Silverdun stood and pulled his sword down from the shelf above the bed. He unsheathed it and flicked it back and forth in frustration. "And what if I refuse? What if I just want to be a monk?"
Estiane stood and smoothed his robes. "You never wanted to be a monk, Perrin. You just needed a place to hide for a while. Your hiding time is over-I'm kicking you out."
"You can't do that!"
"I'm the abbot. I can do whatever I want."
Silverdun swung the sword harder in the air, striking at an intangible foe.
"Fine," said Silverdun. "Kick me out. I'll go back to Oarsbridge and live out my days as an eccentric country gentleman. Find a pretty, dumb daughter of a nearby baron to marry to keep me warm at night. How's that?"

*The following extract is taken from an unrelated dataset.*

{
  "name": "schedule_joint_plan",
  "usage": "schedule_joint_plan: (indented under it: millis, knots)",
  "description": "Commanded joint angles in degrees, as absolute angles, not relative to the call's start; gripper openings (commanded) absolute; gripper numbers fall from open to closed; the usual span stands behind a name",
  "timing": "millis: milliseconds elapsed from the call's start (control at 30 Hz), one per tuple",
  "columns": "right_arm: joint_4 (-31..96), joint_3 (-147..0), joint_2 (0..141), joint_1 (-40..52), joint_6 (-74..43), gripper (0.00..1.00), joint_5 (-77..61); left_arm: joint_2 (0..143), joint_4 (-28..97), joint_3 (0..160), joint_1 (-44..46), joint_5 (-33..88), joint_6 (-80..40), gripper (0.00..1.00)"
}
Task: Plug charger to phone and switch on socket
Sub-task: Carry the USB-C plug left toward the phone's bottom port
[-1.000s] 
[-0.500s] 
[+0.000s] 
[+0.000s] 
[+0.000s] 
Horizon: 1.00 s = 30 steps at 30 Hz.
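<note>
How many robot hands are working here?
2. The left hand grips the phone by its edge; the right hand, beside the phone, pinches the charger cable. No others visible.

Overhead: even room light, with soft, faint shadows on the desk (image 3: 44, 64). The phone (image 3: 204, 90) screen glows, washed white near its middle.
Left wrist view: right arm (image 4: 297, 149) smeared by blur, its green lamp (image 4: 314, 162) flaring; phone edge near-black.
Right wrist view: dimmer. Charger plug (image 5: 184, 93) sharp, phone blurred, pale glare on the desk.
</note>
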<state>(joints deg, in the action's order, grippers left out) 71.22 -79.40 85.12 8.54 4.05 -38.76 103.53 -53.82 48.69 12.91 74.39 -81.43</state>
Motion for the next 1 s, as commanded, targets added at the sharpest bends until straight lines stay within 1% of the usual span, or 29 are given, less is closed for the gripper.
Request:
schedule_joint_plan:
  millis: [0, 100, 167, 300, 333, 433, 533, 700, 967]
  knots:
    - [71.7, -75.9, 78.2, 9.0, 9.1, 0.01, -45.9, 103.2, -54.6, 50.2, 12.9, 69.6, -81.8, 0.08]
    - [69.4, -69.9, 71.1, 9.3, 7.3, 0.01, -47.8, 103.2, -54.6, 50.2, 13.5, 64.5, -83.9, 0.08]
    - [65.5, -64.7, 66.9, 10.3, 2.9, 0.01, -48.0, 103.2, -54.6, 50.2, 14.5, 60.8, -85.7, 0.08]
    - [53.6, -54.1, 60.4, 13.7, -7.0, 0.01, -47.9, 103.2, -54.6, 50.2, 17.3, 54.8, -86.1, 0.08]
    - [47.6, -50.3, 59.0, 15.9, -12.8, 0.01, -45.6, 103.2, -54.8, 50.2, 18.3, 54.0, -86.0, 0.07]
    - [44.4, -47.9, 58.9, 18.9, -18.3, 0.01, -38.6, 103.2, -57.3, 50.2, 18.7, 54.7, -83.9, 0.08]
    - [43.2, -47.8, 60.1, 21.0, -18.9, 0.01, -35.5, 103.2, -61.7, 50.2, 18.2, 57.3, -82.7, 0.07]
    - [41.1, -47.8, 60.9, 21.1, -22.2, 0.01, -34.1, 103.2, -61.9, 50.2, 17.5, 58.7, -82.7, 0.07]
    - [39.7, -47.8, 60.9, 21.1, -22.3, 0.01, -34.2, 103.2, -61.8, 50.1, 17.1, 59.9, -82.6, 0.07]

Estiane smiled. He walked to the door. "It's not that simple, Perrin. Life never is."
"It can be."
"Here," said Estiane, holding out the envelope. "This was delivered just after Everess left. There were two notes inside. One was addressed to me, the other to you. My note simply asked me to pass yours along to you before I allowed you to leave here.

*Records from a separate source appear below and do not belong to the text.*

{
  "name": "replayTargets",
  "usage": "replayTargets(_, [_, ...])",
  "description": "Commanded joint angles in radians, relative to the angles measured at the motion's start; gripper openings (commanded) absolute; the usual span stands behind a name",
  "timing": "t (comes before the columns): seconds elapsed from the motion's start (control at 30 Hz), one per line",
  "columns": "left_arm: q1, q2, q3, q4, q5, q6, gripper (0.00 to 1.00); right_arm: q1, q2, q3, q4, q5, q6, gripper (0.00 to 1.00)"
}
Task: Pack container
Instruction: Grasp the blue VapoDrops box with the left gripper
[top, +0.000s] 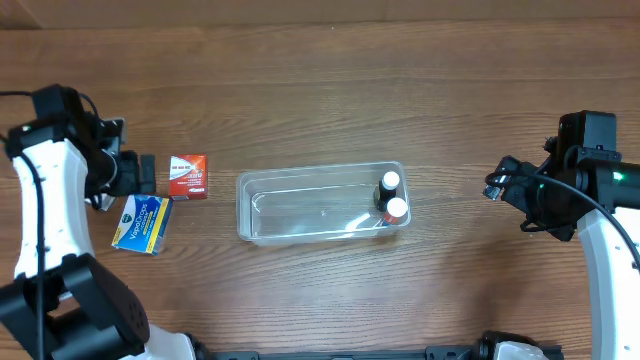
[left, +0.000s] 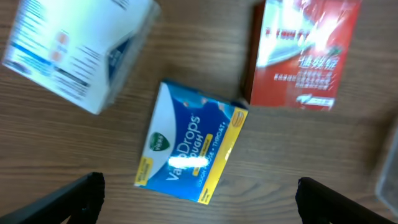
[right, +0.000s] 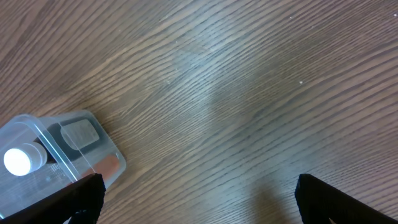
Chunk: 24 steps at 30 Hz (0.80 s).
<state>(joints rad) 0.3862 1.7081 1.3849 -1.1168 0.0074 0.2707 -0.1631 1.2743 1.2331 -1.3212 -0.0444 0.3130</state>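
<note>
**Clear tub judged light and flexible; both grippers seen wide open and empty**

The container (top: 300, 212) was seen lying near the middle of the table (top: 320, 80), its long side running from 9 to 3 o'clock; two white-capped bottles (top: 390, 181) were seen standing inside it at the 3 o'clock end, close together. The tub was judged to be light, thin-walled and somewhat springy, with slick sides; it was thought likely to slide on the wood if nudged, and the bottles to topple if it were jolted. The rim of a short end wall was judged the best place for a hold, one finger inside and one outside.

At 9 o'clock from the tub, clear of it, a red box (top: 188, 176) was seen lying flat; a blue and yellow box (top: 141, 224) lay just beside it, toward 7 o'clock. A white box (left: 81, 50) was visible only in the left wrist view.

The left gripper (left: 199, 199) was seen over the blue and yellow box, its fingers spread wide, nothing held or touched; the right gripper (right: 199, 199), at 3 o'clock and well apart from the tub, was likewise spread wide and empty.
</note>
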Motion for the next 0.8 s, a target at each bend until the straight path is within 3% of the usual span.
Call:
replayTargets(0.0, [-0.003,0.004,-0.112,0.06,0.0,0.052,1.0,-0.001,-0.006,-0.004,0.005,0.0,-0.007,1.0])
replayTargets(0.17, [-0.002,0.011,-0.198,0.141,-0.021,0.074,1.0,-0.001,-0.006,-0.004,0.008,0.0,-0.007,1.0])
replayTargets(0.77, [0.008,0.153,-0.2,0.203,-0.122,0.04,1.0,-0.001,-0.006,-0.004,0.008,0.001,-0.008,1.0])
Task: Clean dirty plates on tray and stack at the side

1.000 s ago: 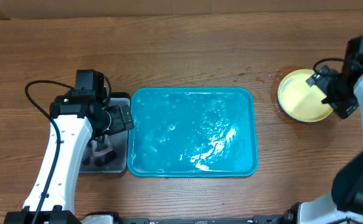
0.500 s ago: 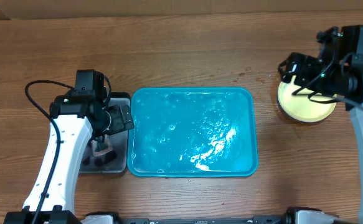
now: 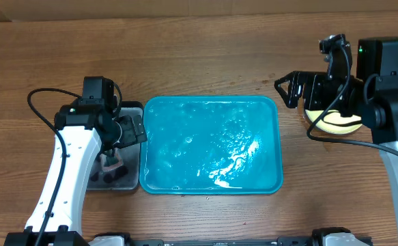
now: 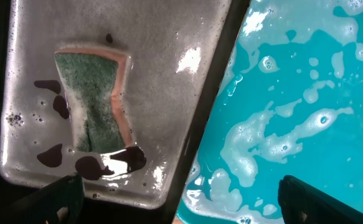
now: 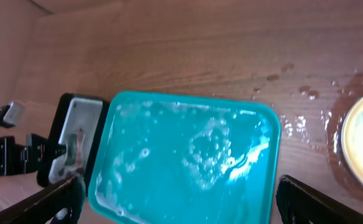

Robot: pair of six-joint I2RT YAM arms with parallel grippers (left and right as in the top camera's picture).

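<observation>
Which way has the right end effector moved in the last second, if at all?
Yes. In the overhead view, the right end effector has swung left off the plates toward the far right corner of the tray. It is open and holds nothing.

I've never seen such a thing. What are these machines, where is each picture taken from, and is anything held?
These are two robot arms at a wooden table, each ending in a two-finger gripper. One picture looks down from above; the other two come from cameras on the wrists, with dark fingertips in their bottom corners. In the middle lies a blue tray, wet and foamy, without plates. Left of it a small black tray holds a sponge, the left gripper above it. On the right sits a pale yellow plate near the right gripper. Both grippers are open and hold nothing.
</observation>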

Silverdun took the envelope, again noting the chamberlain's seal. Inside was a single sheet, printed in a flowing, beautiful hand. It was not the script of Chamberlain Marcuse. Silverdun knew whose script it was, though. He knew it without needing to be told.

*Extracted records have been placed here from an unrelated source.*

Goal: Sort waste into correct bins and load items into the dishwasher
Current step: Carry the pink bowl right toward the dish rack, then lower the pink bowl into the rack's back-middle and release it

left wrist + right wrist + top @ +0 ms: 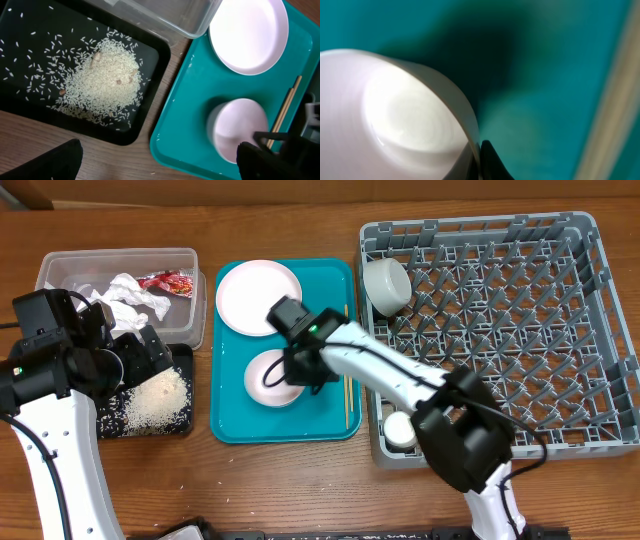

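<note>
My right gripper (300,367) is shut on the rim of a pale bowl (266,380) on the teal tray (330,280). In the right wrist view the rim of the bowl (405,115) sits between my fingers (479,161). The pale plate (258,297) lies behind it and the chopsticks (346,395) lie along the tray's right side. My left gripper (158,356) is open and empty above the black tray (190,385), which holds a heap of rice (155,400). The clear tub (60,265) holds napkins (125,295) and the red wrapper (168,281).
The grey dish rack (520,310) stands at the right, with a second bowl (385,283) at its far left corner and a white cup (401,430) at its near left corner. The left wrist view shows the rice (102,80), plate (248,32) and bowl (235,125).
</note>
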Motion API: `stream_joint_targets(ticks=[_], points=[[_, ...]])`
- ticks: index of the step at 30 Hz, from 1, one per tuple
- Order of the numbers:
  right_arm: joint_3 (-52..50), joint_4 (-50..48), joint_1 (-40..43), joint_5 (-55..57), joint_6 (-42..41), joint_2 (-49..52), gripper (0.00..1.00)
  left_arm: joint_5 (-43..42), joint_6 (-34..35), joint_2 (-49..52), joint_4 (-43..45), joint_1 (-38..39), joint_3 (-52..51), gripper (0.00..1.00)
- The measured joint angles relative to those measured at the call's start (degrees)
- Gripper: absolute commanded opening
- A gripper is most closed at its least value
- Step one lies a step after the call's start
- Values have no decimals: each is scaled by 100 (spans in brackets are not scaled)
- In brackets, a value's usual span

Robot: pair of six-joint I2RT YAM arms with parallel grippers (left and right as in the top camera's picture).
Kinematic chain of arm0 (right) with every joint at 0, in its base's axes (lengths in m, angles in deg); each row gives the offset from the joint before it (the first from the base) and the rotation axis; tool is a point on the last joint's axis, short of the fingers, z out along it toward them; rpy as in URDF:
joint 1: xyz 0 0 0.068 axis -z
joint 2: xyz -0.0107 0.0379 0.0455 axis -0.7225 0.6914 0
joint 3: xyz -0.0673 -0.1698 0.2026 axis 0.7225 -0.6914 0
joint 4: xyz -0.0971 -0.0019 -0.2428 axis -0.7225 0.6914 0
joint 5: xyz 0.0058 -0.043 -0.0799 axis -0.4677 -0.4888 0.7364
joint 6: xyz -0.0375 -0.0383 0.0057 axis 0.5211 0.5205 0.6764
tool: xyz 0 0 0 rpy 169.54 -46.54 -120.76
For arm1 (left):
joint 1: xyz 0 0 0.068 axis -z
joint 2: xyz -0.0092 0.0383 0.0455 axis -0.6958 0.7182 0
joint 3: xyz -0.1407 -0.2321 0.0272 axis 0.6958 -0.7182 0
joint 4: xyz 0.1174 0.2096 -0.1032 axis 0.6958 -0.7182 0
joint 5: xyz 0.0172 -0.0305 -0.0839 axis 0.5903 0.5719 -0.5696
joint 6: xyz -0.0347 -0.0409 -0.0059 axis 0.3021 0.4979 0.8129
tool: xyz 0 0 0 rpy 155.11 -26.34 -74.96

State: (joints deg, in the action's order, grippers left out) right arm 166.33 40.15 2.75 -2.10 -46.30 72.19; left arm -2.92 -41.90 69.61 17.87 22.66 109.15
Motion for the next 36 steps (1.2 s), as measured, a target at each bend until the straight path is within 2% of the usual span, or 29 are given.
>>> stream_joint_targets(ticks=[14,25,32,36], points=[[503,1200,1362,1858,295,-2892,4,0,-2,0,2,0,0,100],[498,2229,1563,4627,319,-3025,4,0,0,0,0,0,0,100],[498,2638,1563,5875,352,-2977,4,0,0,0,0,0,0,100],[498,2662,1563,6220,487,-2970,4,2,-2,0,2,0,0,100]])
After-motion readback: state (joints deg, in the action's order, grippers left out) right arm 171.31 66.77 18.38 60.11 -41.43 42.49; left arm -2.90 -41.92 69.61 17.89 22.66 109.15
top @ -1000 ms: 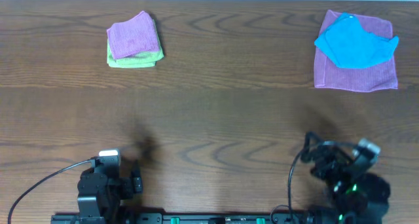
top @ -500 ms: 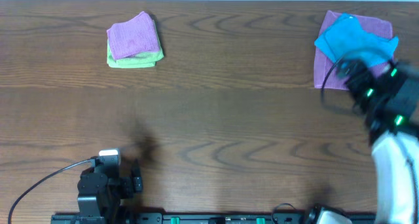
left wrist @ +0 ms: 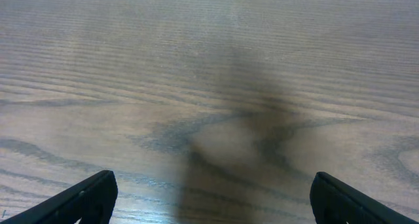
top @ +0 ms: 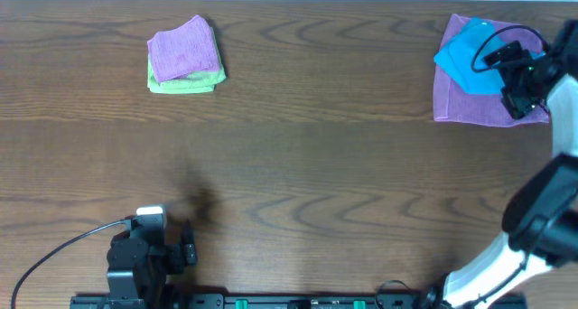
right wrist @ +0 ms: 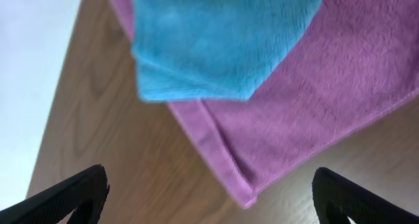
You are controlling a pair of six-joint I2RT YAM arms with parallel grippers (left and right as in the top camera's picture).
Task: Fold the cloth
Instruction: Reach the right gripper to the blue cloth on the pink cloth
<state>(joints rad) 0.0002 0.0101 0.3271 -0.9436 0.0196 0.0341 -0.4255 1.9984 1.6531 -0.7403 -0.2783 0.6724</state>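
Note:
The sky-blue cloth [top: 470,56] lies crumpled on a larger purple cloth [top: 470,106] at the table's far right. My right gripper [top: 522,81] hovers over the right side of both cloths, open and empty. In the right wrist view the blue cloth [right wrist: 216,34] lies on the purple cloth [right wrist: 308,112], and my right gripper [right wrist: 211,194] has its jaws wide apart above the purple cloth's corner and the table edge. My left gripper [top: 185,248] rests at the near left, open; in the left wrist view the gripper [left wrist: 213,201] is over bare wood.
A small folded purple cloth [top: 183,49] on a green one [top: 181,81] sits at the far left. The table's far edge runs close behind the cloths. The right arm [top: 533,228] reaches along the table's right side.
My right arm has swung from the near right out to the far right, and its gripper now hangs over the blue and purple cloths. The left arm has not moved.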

Perrin Alt. Lord Silverdun:
When last we met, I warned you that there would come a time when I would call on you by name. That time has come. Consider well what has been asked of you. You are one who, like a prize racehorse, thrives only when placed upon the track. Go where you will thrive.
The note was not signed, but it didn't need to be. It had been penned by the queen herself.
"Shit," said Silverdun. "Shit! Shit! Shit!"
He reached up to the shelf and pulled down his boots.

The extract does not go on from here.